Nizar Taufiqi Qabbani, penyair romantik kebangsaan Suriah, lahir di Damaskus 1923. Lulus dari Fakultas Hukum Universitas Suriah pada tahun 1945 lalu memilih untuk menjadi diplomasi. Pernah bermukim di Kairo, Ankara, London, Madrid dan Beijing.
Puisinya yang berjudul 'Khubz wa Hasyis wa Qamar' (Roti, Rumput dan Bulan) membuat Nizar berhenti berdiplomasi setelah dihentikan pembesar Suriah pada pertengahan tahun 50 dan dirinya sempat dibawa ke parlemen. Pada tahun 1966 ia mendirikan percetakan pribadi di Beirut dengan menyematkan namanya sebagai ikon penerbit.
Nizar telah menulis lebih dari 41 buku puisi. Buku pertamanya selesai dikarang pada 1944 dengan judul 'Qalat li As-Samra' (Burnette itu Bilang Padaku). Di tahun 1961 ia menyelesaikan buku kedua; Habibati (Kekasihku). Setahun setelahnya, lahir buku 'Ar-Rasmu bil Kalimat' (Menggambar Dengan Kalimat). 1993, buku 'Qashaidu Hubbi Arabiyyah' (Puisi Cinta Bangsa Arab) selesai dikarang.
Kepiawaian Nizar dalam menyusun kata-kata romantis telah diakui banyak kalangan. Utamanya saat ia menikah untuk kedua kalinya dengan perempuan Irak bernama Balqis. Dari Istri pertamanya--yang mana adalah sepupunya sendiri: Zahra Uqbaik--lahir dua putra, Hudaba dan Taufik. Sementara dari pernikahannya dengan Balqis lahir seorang putra, Umar dan putri, Zainab.
Kegarangan Nizar timbul saat mengetahui istri keduanya: Balqis, meninggal dunia disebabkan serangan bom yang menghanguskan kota Beirut pada tahun 1982. Sejak itu, Nizar selalu mengaitkan puisinya dengan bangsa Arab yang dianggap telah menjadi sebab terbununhya Balqis. Serta kalimat-kalimatnya berteriak lantang meminta pertanggung jawaban atas apa yang dilakukan bangsa Arab kepada istrinya. Setelah kejadian itu, Nizar menolak untuk menikahi gadis lain. Ia memilih mengasingkan dirinya di salah satu daerah terpencil Kota Britania.
Termasuk yang mempengaruhi heroik puisi Nizar dalam mengusung 'cinta yang marah' adalah kematian adik kandungnya dengan cara tak lazim (bunuh diri) karena dipaksa menikah dengan lelaki yang tidak dicintainya.
Ketika itu Nizar menuliskan satu bait puisi yang terkumpul dalam bukunya; Qisshati ma'a Syi'ir (Kisahku Dengan Puisi), "Apakah kematian saudariku di jalan cinta membuatku lantas merajut dan merangkai kata-kata indah dalam puisiku?
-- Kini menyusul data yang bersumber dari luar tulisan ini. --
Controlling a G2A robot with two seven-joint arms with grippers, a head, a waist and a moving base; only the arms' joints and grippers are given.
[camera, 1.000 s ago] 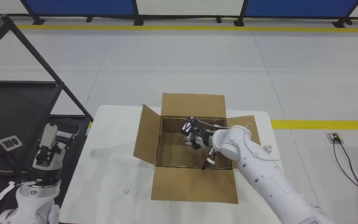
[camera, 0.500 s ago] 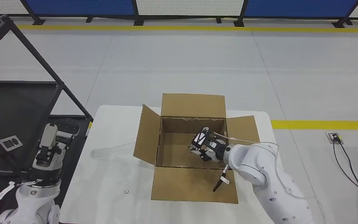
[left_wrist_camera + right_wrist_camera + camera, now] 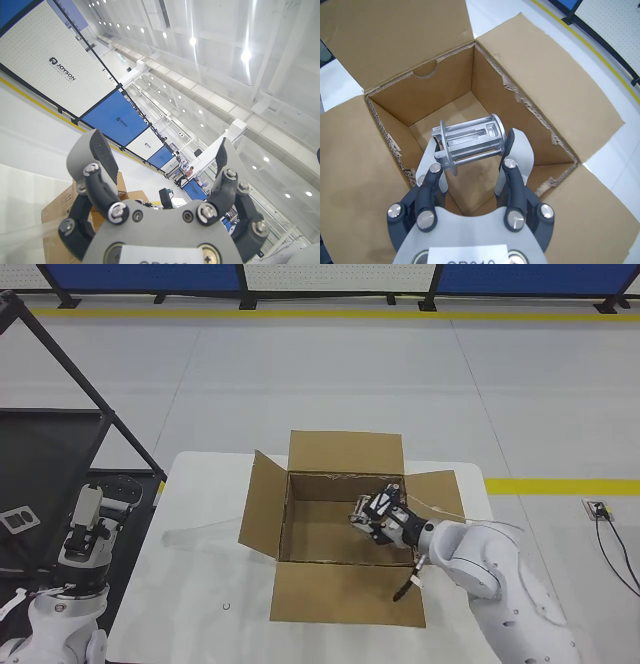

Apakah kata-kataku tentang cinta dapat mewakili amarahnya kepada para pembenci atau siapa saja yang menolak cinta?
Aku tak bisa meyakinkan diriku sendiri, namun aku merasa jantung saudariku pergi meninggalkan pecahan-pecahan di tubuhku. Dan memberiku pelataran masa kecil yang lebih luas dari bagian dunia manapun dan melebihi bahasa isyarat atau pertanyaan apa saja."
Saya pribadi sangat tertarik dengan puisi -- puisinya (entah karena apa timbul demikian yang jelas cinta tidak bisa ditanyakan alasan karena memang bukan suatu sebab).
Saya pertama kali mengenalnya dua tahun silam (2018) lewat satu postingan akun Usman Arrumy, mahasiswa Indonesia yang belajar di Kairo. Waktu itu tentu saya belum mengenal siapa Nizar (itu kali pertama saya mendengar namanya). Namun gaya puisinya mampu merangkul hati saya yang kadang rumit ini. Saya baca sekali, namun selalu ingin mengulang. Saya mencoba cari tahu siapa Nizar sebenarnya. Sejak itu, saya mulai menekuni dan terus melacak semua tulisannya. Saya mendadak jadi Nizariat (penggemar Nizar).